** WORK INSTRUCTIONS **
A verbatim copy of the entries is the required answer.

** DATA RECORDS **
------------------------------------------------

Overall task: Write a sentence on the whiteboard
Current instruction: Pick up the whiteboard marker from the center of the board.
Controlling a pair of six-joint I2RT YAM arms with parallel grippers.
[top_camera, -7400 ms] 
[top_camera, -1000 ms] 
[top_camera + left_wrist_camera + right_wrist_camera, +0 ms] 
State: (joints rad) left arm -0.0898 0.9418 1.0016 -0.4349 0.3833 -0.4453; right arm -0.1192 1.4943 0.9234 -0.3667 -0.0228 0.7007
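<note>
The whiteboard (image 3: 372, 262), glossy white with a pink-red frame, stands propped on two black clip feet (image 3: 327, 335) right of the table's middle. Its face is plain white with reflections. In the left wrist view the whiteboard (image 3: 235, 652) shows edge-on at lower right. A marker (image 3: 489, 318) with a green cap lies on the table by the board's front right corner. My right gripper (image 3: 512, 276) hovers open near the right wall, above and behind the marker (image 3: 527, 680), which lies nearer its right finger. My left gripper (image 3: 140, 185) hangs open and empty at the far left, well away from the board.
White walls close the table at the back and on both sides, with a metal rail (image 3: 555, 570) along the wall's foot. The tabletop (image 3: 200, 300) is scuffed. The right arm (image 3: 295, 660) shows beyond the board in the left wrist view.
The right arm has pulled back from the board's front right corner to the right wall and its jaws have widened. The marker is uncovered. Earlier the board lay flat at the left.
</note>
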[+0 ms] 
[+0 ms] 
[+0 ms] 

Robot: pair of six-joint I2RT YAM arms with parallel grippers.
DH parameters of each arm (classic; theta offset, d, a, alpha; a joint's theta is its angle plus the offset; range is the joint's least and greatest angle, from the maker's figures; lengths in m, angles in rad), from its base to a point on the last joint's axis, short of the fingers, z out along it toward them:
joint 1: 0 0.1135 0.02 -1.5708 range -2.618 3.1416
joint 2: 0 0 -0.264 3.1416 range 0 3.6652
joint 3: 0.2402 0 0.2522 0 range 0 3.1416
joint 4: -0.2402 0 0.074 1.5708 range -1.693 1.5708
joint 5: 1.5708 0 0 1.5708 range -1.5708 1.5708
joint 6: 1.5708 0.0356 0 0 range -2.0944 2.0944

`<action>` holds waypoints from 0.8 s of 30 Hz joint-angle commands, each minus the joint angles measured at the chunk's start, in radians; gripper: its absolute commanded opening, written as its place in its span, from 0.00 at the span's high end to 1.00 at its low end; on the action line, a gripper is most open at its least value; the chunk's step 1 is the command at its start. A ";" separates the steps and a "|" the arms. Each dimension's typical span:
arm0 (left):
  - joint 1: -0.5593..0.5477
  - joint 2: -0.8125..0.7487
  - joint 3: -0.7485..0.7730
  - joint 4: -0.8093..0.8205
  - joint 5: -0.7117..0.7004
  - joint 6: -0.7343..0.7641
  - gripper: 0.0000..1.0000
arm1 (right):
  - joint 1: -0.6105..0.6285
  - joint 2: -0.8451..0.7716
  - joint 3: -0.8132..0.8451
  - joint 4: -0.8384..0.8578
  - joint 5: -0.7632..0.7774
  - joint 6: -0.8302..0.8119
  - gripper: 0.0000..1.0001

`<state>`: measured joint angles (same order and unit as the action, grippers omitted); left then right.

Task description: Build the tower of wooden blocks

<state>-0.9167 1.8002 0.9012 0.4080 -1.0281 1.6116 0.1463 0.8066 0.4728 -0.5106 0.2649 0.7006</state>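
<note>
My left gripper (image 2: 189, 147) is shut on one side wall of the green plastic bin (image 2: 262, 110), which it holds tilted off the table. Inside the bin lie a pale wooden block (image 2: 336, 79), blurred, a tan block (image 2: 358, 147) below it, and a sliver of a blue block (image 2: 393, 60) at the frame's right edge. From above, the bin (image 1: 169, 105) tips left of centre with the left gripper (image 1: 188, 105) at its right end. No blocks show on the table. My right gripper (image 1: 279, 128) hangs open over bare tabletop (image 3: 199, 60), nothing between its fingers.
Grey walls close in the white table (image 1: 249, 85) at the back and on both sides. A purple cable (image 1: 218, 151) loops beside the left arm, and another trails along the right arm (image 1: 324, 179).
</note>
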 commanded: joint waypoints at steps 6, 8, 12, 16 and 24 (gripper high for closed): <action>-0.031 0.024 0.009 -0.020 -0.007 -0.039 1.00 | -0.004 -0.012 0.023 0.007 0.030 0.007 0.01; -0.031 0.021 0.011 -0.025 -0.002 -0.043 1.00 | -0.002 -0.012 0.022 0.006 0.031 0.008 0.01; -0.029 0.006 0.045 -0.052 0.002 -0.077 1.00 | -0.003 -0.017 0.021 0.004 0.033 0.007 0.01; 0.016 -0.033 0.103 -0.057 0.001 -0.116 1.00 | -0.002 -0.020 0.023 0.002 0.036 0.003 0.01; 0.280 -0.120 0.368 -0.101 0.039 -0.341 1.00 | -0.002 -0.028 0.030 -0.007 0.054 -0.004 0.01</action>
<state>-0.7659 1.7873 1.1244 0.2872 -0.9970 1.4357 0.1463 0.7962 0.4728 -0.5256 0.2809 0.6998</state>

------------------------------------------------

** SOLUTION FOR THIS PROBLEM **
Overall task: Write a sentence on the whiteboard
Current instruction: Pick up the whiteboard marker from the center of the board.
Controlling a pair of six-joint I2RT YAM arms with parallel grippers.
[top_camera, -7400 ms] 
[top_camera, -1000 ms] 
[top_camera + left_wrist_camera + right_wrist_camera, +0 ms] 
State: (joints rad) left arm -0.0898 0.9418 1.0016 -0.4349 0.3833 -0.4453; right arm -0.1192 1.4943 0.9234 -0.3667 -0.0228 0.7007
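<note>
The whiteboard (image 3: 372, 262), glossy white with a pink-red frame, stands propped on two black clip feet (image 3: 327, 335) right of the table's middle. Its face is plain white with reflections. In the left wrist view the whiteboard (image 3: 235, 652) shows edge-on at lower right. A marker (image 3: 489, 318) with a green cap lies on the table by the board's front right corner. My right gripper (image 3: 512, 276) hovers open near the right wall, above and behind the marker (image 3: 527, 680), which lies nearer its right finger. My left gripper (image 3: 140, 185) hangs open and empty at the far left, well away from the board.
White walls close the table at the back and on both sides, with a metal rail (image 3: 555, 570) along the wall's foot. The tabletop (image 3: 200, 300) is scuffed. The right arm (image 3: 295, 660) shows beyond the board in the left wrist view.
The right arm has pulled back from the board's front right corner to the right wall and its jaws have widened. The marker is uncovered. Earlier the board lay flat at the left.
</note>
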[+0 ms] 
[+0 ms] 
[+0 ms] 

Robot: pair of six-joint I2RT YAM arms with parallel grippers.
DH parameters of each arm (classic; theta offset, d, a, alpha; a joint's theta is its angle plus the offset; range is the joint's least and greatest angle, from the maker's figures; lengths in m, angles in rad), from its base to a point on the last joint's axis, short of the fingers, z out along it toward them:
joint 1: 0 0.1135 0.02 -1.5708 range -2.618 3.1416
joint 2: 0 0 -0.264 3.1416 range 0 3.6652
joint 3: 0.2402 0 0.2522 0 range 0 3.1416
joint 4: -0.2402 0 0.074 1.5708 range -1.693 1.5708
joint 5: 1.5708 0 0 1.5708 range -1.5708 1.5708
joint 6: 1.5708 0.0356 0 0 range -2.0944 2.0944

`<action>` holds waypoints from 0.8 s of 30 Hz joint-angle commands, each minus the joint angles measured at the chunk's start, in radians; gripper: its absolute commanded opening, written as its place in its span, from 0.00 at the span's high end to 1.00 at its low end; on the action line, a gripper is most open at its least value; the chunk's step 1 is the command at its start. A ";" separates the steps and a "|" the arms. Each dimension's typical span:
arm0 (left):
  - joint 1: -0.5593..0.5477
  - joint 2: -0.8125..0.7487
  - joint 3: -0.7485..0.7730
  - joint 4: -0.8093..0.8205
  - joint 5: -0.7117..0.7004
  - joint 6: -0.7343..0.7641
  - gripper: 0.0000..1.0000
arm1 (right):
  - joint 1: -0.6105..0.6285
  - joint 2: -0.8451..0.7716
  - joint 3: -0.8132..0.8451
  - joint 4: -0.8384..0.8578
  - joint 5: -0.7632..0.7774
  - joint 6: -0.8302..0.8119
  - gripper: 0.0000..1.0001

`<state>`: measured joint angles (same order and unit as the action, grippers omitted); left then right.

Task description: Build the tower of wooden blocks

<state>-0.9167 1.8002 0.9012 0.4080 -1.0281 1.6116 0.1463 0.8066 0.4728 -0.5106 0.2649 0.7006</state>
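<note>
My left gripper (image 2: 189, 147) is shut on one side wall of the green plastic bin (image 2: 262, 110), which it holds tilted off the table. Inside the bin lie a pale wooden block (image 2: 336, 79), blurred, a tan block (image 2: 358, 147) below it, and a sliver of a blue block (image 2: 393, 60) at the frame's right edge. From above, the bin (image 1: 169, 105) tips left of centre with the left gripper (image 1: 188, 105) at its right end. No blocks show on the table. My right gripper (image 1: 279, 128) hangs open over bare tabletop (image 3: 199, 60), nothing between its fingers.
Grey walls close in the white table (image 1: 249, 85) at the back and on both sides. A purple cable (image 1: 218, 151) loops beside the left arm, and another trails along the right arm (image 1: 324, 179).
</note>
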 commanded: joint waypoints at steps 6, 8, 12, 16 and 24 (gripper high for closed): <action>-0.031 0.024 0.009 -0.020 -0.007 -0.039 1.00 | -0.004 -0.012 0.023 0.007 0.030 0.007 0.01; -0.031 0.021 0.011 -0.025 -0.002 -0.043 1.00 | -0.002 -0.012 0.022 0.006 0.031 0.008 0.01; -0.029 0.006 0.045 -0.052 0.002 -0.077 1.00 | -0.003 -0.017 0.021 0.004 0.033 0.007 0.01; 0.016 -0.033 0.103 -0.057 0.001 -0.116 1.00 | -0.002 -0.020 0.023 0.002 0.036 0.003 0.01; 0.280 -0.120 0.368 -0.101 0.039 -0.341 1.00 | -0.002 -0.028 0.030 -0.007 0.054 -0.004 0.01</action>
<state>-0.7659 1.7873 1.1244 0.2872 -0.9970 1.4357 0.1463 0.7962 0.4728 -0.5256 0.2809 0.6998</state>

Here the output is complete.